I see the new chains, but what am i missing? If i type in the dns entry for the hotspot, i get the portal page. It just doesnt redirect me automatically when i am an unauthorized user trying to go to a webpage.

thanks!

i still can't seem to figure out this problem.

I thought it was a DNS problem, but now I am not sure. it is like the traffic is not getting redirected.

If i go to the DNS name (hs10.whatever.local) i get the portal page fine and all is good.

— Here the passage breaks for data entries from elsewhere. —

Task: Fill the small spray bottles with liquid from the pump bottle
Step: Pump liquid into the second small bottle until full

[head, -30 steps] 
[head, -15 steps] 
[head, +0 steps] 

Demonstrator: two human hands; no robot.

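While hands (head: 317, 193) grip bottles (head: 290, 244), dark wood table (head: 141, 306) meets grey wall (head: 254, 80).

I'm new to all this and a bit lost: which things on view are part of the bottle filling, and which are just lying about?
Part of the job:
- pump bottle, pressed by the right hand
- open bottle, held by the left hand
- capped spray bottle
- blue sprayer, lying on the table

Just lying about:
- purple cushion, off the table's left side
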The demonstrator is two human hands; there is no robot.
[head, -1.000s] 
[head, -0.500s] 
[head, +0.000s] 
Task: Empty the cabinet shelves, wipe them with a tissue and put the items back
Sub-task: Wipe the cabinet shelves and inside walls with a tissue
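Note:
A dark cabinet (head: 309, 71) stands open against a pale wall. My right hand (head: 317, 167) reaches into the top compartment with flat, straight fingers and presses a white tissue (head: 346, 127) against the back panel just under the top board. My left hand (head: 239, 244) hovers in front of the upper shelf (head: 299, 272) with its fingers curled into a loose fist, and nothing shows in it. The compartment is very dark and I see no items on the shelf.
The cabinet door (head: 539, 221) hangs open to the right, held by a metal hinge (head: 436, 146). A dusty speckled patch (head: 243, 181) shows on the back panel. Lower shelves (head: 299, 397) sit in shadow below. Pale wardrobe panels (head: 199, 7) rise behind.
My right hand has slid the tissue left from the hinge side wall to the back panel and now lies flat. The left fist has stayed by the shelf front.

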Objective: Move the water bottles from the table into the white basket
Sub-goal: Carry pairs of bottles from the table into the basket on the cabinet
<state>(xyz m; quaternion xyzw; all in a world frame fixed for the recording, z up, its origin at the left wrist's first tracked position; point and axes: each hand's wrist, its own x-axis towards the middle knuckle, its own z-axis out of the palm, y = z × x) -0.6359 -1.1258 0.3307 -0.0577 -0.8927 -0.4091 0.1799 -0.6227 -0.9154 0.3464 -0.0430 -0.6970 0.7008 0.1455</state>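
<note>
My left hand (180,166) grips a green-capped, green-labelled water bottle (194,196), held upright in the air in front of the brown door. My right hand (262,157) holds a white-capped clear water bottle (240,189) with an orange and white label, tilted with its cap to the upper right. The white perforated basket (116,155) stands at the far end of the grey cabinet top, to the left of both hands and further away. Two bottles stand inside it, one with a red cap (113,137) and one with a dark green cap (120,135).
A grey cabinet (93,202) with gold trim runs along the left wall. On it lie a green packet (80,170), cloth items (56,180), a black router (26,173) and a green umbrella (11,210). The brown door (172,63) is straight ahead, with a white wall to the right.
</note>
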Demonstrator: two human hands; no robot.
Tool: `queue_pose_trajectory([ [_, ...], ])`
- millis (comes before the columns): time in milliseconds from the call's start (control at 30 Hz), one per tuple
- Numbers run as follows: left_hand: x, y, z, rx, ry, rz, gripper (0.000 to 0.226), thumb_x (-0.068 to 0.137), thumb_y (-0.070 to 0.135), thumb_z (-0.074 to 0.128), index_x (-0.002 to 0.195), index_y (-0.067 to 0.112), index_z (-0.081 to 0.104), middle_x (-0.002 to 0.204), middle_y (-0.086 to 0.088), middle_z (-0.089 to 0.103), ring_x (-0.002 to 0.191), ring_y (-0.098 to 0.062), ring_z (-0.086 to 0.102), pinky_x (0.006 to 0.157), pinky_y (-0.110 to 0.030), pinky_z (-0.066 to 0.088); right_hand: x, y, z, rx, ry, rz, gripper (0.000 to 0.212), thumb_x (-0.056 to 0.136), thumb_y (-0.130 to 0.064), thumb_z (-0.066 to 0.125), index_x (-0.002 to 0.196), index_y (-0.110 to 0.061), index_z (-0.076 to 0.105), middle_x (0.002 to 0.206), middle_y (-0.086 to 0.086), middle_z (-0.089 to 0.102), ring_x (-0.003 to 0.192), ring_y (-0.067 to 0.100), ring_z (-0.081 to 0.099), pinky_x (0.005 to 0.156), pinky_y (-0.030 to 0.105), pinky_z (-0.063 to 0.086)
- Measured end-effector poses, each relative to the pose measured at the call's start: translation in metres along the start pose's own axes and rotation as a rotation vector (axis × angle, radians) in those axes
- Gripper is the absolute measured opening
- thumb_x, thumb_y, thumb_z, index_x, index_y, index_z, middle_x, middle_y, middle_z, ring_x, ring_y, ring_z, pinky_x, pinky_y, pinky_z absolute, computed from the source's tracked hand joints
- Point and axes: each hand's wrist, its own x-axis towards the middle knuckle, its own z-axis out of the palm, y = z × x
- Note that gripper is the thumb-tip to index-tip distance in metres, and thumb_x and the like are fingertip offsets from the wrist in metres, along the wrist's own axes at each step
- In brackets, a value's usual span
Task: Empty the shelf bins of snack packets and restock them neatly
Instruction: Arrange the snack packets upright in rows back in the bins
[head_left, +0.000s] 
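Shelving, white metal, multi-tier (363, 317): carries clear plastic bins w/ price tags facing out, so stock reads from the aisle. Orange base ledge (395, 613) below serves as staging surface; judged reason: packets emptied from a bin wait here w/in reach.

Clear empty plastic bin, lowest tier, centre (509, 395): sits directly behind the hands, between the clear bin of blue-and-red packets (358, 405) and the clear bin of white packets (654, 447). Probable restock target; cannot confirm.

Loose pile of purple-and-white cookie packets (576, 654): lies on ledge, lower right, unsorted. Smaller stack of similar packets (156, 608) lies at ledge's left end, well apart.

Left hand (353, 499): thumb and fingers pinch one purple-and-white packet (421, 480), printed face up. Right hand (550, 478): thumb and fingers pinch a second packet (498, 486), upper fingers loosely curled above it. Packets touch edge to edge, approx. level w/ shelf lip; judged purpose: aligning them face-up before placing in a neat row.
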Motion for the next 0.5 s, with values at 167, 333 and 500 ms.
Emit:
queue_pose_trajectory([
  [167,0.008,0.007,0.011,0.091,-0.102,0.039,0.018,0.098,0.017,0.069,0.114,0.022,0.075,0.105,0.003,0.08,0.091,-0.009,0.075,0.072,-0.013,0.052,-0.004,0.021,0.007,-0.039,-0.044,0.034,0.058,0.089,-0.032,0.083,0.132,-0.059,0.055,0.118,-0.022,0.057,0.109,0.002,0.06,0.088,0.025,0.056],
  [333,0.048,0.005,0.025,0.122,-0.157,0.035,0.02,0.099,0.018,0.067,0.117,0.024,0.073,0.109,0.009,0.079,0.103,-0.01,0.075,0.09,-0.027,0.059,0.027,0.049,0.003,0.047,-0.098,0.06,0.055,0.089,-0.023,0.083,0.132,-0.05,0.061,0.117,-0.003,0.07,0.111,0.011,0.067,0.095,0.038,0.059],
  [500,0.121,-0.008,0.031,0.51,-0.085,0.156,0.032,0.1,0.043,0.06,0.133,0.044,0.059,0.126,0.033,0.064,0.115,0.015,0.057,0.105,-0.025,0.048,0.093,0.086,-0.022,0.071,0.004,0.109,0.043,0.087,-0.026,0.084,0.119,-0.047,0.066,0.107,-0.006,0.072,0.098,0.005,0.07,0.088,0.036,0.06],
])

but when i try to go to a webpage without being authenticated, i do not automatically get the portal page.

Any suggestions? the manual isnt helping me much here

I have many hotspots upgraded from 2.9 to 3.1 and they all seem to work. I've also created new ones starting with 3.0/3.1 without problems. Not sure what you have wrong.

Scott

epproach_lyle - are you using a bridge for the hotspot? Or any tunnels to get to the hotspot? Just curious.

bridge mode.

I'm going to redo everything.. there has to be something i goofed up on. We have 4 mikrotik's in service working great set up nearly identical (although, they are 2.90)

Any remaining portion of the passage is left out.